__INSTRUCTIONS TO FOLLOW__:
Go over the records and copy every line with the string "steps".

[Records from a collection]
____________________

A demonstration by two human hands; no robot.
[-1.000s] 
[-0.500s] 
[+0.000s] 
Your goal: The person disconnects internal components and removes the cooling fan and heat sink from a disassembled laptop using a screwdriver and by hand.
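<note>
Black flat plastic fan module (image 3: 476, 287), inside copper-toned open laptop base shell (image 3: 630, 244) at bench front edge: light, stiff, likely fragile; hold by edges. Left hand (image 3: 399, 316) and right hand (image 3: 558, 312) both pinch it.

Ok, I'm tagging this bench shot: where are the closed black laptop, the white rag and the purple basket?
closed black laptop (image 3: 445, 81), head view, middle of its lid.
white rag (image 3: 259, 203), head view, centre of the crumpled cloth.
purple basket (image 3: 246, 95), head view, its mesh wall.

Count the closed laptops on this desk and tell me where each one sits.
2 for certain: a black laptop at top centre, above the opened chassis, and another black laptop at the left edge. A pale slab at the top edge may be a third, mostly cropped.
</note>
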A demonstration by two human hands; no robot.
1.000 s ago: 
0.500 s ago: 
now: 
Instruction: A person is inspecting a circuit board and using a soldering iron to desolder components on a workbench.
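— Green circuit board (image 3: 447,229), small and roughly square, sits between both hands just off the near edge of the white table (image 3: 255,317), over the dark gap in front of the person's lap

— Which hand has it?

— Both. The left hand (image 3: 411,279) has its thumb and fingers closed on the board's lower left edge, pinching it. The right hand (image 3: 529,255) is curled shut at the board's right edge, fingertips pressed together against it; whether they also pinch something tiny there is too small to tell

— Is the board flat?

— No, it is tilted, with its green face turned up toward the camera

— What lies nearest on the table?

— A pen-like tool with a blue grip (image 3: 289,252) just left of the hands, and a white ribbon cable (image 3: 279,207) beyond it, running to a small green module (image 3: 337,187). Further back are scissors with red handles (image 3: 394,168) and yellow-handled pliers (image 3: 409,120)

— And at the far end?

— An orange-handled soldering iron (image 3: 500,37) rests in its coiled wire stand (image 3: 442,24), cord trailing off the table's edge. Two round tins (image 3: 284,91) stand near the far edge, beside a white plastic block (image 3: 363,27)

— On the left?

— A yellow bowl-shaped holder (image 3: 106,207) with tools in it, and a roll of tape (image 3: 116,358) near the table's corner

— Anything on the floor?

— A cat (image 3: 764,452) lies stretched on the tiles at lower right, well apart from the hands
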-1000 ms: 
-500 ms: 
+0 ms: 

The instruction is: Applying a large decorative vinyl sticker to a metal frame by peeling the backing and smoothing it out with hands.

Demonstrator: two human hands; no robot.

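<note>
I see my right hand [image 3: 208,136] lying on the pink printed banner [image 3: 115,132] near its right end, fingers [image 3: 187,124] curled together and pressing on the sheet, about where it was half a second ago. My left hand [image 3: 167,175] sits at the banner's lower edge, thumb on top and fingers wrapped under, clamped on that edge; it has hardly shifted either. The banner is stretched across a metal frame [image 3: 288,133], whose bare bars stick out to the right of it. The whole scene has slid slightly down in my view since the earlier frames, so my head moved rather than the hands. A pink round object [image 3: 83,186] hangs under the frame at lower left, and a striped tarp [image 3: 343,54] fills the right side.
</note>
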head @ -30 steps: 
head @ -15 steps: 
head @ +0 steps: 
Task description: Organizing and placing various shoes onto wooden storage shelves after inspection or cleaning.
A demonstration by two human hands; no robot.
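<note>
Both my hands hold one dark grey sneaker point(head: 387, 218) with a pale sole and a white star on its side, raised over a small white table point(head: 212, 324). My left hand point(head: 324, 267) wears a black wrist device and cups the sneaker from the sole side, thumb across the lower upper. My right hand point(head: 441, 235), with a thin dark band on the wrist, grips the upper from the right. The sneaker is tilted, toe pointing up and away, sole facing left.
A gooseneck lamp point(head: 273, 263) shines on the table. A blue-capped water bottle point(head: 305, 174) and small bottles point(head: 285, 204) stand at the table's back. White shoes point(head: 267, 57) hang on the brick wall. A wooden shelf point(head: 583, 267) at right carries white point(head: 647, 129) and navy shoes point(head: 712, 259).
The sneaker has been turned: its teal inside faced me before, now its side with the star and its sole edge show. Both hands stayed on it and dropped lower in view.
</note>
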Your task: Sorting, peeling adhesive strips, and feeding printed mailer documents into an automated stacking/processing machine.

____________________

__TASK SOLUTION__:
head @ -30 steps: 
head @ -15 steps: 
head @ +0 steps: 

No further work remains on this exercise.